[Work task]: Among the lines below, return each one that contains the word "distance".

[Collected data entries]:

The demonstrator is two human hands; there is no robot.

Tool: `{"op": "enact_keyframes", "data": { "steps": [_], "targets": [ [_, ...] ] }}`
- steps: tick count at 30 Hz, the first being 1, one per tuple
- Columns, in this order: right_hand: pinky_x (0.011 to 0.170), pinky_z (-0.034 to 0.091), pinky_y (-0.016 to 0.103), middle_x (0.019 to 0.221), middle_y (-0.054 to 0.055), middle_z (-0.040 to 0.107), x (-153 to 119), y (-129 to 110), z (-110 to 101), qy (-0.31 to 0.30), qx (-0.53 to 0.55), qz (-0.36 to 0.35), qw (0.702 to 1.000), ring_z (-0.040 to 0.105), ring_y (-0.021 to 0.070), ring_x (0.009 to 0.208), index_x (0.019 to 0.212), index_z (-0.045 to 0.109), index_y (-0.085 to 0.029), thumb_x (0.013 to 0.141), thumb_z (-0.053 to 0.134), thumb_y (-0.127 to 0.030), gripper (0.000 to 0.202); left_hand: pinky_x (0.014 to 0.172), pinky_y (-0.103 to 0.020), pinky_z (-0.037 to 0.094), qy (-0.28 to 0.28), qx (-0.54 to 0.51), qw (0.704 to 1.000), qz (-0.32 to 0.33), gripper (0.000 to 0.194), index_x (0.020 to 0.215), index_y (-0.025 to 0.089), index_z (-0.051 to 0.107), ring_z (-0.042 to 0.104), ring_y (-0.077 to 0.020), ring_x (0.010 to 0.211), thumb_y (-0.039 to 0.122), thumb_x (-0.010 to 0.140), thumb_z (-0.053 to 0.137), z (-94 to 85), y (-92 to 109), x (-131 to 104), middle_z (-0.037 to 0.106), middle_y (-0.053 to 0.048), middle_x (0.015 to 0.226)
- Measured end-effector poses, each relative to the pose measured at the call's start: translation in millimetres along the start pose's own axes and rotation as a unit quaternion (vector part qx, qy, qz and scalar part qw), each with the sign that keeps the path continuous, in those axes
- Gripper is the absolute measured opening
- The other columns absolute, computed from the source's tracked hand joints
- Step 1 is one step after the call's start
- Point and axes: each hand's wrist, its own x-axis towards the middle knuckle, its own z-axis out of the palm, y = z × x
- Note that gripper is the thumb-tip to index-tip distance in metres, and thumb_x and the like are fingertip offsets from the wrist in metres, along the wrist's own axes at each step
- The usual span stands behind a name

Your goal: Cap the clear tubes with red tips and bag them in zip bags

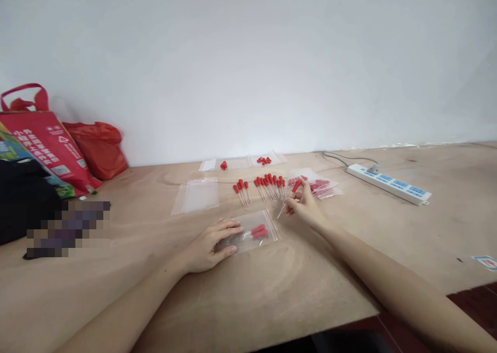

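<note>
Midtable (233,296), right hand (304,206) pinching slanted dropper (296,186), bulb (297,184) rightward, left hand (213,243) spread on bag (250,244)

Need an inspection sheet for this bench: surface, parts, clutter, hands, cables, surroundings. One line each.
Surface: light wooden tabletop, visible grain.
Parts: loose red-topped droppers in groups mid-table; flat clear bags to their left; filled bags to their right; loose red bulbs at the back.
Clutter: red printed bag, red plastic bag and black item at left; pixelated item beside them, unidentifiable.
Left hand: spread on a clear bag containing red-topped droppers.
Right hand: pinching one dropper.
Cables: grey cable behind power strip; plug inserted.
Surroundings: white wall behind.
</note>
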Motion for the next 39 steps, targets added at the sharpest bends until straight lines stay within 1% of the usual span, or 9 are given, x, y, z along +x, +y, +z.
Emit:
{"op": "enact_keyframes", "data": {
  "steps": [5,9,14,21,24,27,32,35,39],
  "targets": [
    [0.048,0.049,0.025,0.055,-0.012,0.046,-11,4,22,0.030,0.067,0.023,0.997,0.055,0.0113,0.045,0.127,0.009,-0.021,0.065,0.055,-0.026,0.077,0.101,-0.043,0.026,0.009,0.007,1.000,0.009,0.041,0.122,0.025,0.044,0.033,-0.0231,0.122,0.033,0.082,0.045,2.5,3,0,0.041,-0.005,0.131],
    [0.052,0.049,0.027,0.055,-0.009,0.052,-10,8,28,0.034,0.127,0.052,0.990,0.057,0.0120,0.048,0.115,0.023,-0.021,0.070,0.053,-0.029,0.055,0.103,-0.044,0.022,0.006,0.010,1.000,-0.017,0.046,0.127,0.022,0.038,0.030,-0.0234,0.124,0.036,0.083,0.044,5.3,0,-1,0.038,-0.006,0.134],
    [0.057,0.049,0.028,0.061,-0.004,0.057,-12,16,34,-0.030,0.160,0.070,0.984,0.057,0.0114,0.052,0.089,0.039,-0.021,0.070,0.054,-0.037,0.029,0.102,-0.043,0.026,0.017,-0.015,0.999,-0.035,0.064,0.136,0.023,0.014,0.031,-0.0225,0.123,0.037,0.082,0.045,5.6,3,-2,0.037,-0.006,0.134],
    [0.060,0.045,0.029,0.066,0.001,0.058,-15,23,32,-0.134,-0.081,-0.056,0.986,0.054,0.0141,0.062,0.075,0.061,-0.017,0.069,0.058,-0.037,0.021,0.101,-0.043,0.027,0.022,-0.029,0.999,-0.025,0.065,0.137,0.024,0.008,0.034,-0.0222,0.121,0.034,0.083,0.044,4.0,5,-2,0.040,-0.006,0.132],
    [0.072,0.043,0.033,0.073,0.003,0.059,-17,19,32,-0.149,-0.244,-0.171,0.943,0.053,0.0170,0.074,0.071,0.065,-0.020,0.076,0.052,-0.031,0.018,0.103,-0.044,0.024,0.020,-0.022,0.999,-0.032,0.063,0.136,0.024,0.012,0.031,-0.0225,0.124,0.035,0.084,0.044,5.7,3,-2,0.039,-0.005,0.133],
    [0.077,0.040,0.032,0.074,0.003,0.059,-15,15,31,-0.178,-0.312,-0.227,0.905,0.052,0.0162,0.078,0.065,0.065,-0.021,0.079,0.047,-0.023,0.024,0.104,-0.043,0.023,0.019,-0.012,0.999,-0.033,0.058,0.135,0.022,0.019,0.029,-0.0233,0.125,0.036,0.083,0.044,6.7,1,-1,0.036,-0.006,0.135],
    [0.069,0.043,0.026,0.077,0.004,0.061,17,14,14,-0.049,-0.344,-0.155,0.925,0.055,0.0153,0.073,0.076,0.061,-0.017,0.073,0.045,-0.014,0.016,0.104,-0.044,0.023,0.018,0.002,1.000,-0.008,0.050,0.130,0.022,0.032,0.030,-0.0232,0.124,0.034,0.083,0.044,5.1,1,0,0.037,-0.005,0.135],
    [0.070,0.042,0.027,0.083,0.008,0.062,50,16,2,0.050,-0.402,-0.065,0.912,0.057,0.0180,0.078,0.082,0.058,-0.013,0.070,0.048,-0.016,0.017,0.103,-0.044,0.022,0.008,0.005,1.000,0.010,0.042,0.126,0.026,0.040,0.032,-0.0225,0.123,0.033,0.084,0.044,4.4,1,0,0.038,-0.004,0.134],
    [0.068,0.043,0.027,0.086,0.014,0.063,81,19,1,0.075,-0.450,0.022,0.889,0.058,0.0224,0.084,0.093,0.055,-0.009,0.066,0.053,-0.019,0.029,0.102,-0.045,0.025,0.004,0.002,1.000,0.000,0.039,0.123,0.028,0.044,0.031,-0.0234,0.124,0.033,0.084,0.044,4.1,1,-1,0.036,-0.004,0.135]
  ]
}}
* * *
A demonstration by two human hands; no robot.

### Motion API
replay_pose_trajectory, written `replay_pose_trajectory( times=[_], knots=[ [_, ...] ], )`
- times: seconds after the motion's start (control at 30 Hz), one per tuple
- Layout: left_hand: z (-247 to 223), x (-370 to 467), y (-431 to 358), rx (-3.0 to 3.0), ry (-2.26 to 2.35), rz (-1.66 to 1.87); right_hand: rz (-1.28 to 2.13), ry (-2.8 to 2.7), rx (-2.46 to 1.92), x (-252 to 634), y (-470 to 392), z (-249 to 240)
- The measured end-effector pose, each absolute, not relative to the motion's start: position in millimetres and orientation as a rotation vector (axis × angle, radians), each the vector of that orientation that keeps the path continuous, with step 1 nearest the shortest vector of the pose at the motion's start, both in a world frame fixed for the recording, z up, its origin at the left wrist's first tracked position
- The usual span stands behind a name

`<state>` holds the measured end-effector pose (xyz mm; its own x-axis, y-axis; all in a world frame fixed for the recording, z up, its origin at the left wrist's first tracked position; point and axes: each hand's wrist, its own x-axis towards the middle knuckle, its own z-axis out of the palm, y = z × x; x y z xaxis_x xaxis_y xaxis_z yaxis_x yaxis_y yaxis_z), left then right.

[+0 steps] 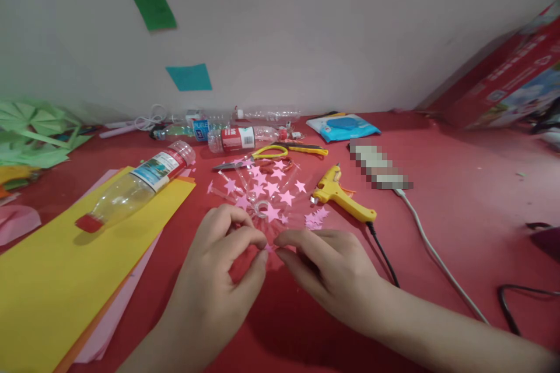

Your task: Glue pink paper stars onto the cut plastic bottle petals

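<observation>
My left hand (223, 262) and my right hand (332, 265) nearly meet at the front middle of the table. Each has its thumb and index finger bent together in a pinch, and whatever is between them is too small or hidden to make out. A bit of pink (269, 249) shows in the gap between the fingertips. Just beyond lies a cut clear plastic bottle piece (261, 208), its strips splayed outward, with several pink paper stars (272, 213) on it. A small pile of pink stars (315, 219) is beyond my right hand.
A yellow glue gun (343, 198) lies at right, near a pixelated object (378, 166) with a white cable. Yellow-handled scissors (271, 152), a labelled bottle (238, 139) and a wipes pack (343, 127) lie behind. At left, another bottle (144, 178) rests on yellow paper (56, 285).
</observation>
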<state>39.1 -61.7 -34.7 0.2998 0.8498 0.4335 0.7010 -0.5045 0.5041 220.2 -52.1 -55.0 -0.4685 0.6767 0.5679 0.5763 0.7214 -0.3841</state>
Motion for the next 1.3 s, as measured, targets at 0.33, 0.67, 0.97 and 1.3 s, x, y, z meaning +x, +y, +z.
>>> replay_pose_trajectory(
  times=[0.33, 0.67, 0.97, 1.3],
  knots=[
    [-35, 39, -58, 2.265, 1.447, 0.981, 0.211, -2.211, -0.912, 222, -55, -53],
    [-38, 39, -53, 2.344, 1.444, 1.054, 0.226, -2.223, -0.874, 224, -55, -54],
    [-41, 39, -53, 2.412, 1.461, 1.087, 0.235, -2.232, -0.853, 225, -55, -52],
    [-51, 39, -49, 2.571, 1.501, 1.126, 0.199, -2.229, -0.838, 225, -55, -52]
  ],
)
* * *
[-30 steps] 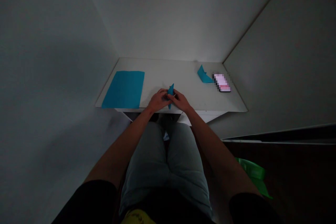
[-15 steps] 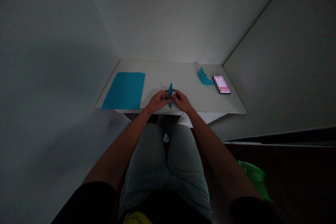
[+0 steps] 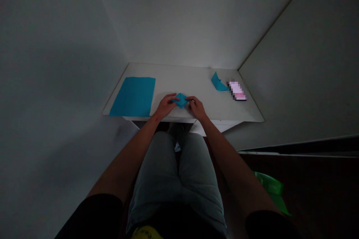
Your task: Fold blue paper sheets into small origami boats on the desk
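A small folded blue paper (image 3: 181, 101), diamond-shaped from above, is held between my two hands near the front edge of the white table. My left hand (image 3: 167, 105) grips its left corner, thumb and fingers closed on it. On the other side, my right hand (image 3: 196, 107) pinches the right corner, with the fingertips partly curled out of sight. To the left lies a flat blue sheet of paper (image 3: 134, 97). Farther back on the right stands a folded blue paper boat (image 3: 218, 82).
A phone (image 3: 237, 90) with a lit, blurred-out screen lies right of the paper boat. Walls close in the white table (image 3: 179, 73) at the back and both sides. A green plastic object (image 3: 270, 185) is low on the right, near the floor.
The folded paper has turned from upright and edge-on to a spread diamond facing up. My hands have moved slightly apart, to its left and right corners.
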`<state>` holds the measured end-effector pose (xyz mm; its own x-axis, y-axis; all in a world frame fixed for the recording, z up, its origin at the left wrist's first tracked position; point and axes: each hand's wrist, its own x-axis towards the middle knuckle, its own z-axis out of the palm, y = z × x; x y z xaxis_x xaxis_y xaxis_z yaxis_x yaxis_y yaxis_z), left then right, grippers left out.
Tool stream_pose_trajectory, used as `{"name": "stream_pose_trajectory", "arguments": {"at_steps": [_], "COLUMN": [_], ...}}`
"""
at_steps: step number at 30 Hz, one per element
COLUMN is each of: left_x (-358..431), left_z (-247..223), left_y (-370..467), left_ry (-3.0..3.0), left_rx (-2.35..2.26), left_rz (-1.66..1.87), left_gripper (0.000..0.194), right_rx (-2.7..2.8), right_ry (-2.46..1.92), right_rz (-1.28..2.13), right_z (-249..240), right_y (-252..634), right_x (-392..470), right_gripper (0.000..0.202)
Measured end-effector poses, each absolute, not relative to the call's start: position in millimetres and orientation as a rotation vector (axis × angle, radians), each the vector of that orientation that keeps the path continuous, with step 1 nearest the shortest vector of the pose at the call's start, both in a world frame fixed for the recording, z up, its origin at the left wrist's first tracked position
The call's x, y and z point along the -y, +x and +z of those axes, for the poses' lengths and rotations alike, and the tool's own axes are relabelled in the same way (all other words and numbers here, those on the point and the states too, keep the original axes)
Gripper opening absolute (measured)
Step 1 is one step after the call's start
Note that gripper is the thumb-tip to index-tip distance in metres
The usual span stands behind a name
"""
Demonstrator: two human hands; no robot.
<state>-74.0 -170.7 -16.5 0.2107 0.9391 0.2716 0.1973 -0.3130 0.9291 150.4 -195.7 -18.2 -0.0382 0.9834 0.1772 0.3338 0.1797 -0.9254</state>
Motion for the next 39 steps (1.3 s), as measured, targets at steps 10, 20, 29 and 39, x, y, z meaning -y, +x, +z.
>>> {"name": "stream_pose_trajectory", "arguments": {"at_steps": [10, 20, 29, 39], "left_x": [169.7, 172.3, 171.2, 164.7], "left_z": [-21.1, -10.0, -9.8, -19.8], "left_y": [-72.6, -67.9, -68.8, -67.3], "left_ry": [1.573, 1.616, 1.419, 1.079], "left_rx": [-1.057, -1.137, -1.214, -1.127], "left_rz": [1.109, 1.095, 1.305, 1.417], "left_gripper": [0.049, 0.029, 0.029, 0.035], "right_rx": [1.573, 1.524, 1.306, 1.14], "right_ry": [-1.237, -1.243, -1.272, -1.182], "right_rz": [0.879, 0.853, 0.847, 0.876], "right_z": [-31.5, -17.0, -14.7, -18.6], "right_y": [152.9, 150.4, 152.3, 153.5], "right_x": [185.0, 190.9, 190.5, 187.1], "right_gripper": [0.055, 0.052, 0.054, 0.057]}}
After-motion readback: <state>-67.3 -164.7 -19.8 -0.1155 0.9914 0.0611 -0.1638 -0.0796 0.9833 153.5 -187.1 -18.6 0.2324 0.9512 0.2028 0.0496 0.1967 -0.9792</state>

[Your solution]:
- Note that gripper is the thumb-tip to index-tip distance in metres, and thumb_x and the like are fingertip offsets from the wrist in metres, along the wrist's own axes at each step
Note that gripper is the thumb-tip to index-tip distance in metres

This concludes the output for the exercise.